Однако проведенная утренняя разведка убедила меня, что, как и остальные антропологи, которые рыскали по месту раскопок несколько десятилетий после находки Лики, я не обнаружу здесь ничего нового. Я понятия не имела, чем буду заниматься в ближайшие десять недель. Подготовить место для практических занятий студентов означает обозначить места, где существует вероятность в результате раскопок обнаружить окаменелости, но такое впечатление, что студенты с таким же успехом могли бы копать у Фаулер-Холла.
Солнце поднималось все выше. Я обошла место раскопок и порылась в большой соломенной сумке в поисках книги, которую начала читать в самолете. Потом подняла голову и, удостоверившись, что нахожусь здесь одна, вытащила книгу.
Смешно. Сердце так колотилось, как будто меня вот-вот схватят с граммом кокаина. Это был всего лишь дешевый бульварный роман - мой единственный недостаток. Я не курю, практически не пью. Никогда не употребляла наркотики, но пристрастилась к этим глупым книжонкам, на чьих обложках перезрелая красотка пребывала в объятиях бродяги. Я так стеснялась своей слабости, что оборачивала книги в коричневую плотную бумагу, как поступала с учебниками в начальной школе. Читала их в автобусах и на скамейках около университета, делая вид, что это трактаты по антропологии или роман, получивший Пулитцеровскую премию.
Я ничего не могла с собой поделать. Знаю, что психологи объясняют это явление тем, что мне не хватает подобных переживаний в реальной жизни, но я убеждала себя, что это не имеет значения. Началось это всего несколько лет назад, когда моя соседка по комнате в общежитии, Офелия, позировала для обложки какой-то книги в объятиях великолепного мужчины. Я прочла эту книгу и уже не могла остановиться. Одно утешало: ни в одном племени, ни в одной древней расе не существовало таких людей. Это позволяло мне, скажем так, чувствовать себя более адекватной.
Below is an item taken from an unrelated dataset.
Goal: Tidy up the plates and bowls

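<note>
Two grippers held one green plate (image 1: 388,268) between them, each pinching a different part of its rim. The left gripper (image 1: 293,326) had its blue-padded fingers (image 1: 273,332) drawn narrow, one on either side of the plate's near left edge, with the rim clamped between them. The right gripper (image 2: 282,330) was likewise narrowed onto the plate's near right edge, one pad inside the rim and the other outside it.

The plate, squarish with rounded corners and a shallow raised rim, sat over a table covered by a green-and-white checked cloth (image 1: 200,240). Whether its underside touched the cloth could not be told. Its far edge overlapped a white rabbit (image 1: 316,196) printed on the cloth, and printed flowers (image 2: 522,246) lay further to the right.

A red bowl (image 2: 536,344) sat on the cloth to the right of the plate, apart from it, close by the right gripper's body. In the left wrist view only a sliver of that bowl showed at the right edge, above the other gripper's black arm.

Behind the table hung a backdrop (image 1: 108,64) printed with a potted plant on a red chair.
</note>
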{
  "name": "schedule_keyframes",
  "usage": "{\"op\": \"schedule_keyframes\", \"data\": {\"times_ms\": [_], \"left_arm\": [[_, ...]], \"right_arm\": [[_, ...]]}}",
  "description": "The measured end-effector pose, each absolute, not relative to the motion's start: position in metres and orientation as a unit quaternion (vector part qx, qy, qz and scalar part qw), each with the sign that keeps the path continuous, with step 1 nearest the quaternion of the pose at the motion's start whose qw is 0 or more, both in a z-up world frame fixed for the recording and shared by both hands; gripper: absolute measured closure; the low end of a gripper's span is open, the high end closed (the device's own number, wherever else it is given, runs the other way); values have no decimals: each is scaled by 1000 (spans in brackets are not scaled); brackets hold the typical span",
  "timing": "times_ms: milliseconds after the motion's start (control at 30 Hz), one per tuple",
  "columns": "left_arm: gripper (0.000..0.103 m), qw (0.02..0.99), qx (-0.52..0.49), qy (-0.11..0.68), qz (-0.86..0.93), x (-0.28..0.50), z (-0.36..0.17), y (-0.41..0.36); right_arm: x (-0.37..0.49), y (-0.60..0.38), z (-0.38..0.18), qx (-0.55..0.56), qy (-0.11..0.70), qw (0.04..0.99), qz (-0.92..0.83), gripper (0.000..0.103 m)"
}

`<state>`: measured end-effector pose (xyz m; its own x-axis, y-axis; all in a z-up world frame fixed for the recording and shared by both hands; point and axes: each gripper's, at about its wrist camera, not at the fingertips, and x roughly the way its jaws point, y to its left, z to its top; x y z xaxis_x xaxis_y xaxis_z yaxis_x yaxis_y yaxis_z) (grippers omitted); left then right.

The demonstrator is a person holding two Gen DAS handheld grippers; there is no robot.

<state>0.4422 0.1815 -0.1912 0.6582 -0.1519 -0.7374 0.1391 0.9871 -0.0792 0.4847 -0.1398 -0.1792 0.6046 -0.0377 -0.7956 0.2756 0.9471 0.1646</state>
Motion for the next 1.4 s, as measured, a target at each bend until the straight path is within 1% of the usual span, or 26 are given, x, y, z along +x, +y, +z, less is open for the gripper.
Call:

Но, как я предполагаю, надежды меня это не лишало. Тем не менее, если любовный роман и оживет, в главной роли будет такая, как Офелия. Она красива, величественна и сексуальна, а не так проста и практична, как я. Хотелось бы быть одной из тех женщин, из-за которых начинаются войны, но я не слишком "раскатываю губу". Пока ни один рыцарь не носил моих цветов, ни один искатель приключений не пришел за мной, преодолев время и расстояния. С другой стороны, так случилось, что я живу в Лос-Анджелесе, где красивые женщины - это норма, а не исключение. Хотя в этих книгах ни слова о пластической хирургии, никакой косметики, никаких занятий по степ-аэробике. Я вспомнила Елену Троянскую, Лауру Петрарки и задумалась: неужели они были так не похожи на меня?
- Простите, - раздался голос, - ваш навес попадает в видоискатель.
Я вздрогнула и инстинктивно зарыла книгу в мягкий красный песок. Вздернула голову и увидела двух мужчин, их силуэты вырисовывались на фоне стоящего в зените солнца.
- Прошу прощения, - сказала я, вставая.
Мужчины были явно не местными, лбы у них обгорели и шелушились, поскольку им не хватило ума надеть шляпы.
- В видоискатель, - повторил тот, что повыше. - Вам придется подвинуться.
Я рассердилась.
- Боюсь, вы ошибаетесь, - ответила я. - Это место принадлежит Калифорнийскому университету.
Мужчина досадливо вскинул руки и повернулся ко мне спиной.
Его спутник протянул руку.
- Меня зовут Джордж Фарли, - представился он. - Я помощник режиссера. - Он кивком указал себе за плечо. - А это Эдвард, наш ассистент по подбору актеров.
Я осторожно улыбнулась. Помощник режиссера, ассистент по актерам.
- Кассандра Барретт, - ответила я, надеясь, что это достойный ответ.
Джордж махнул рукой на изгиб ущелья.
- Мы снимаем здесь фильм, и когда Эдвард сегодня делал панорамную съемку, в кадр постоянно попадал ваш навес. Понимаете, мы-то полагали, что в это время года будем здесь совершенно одни.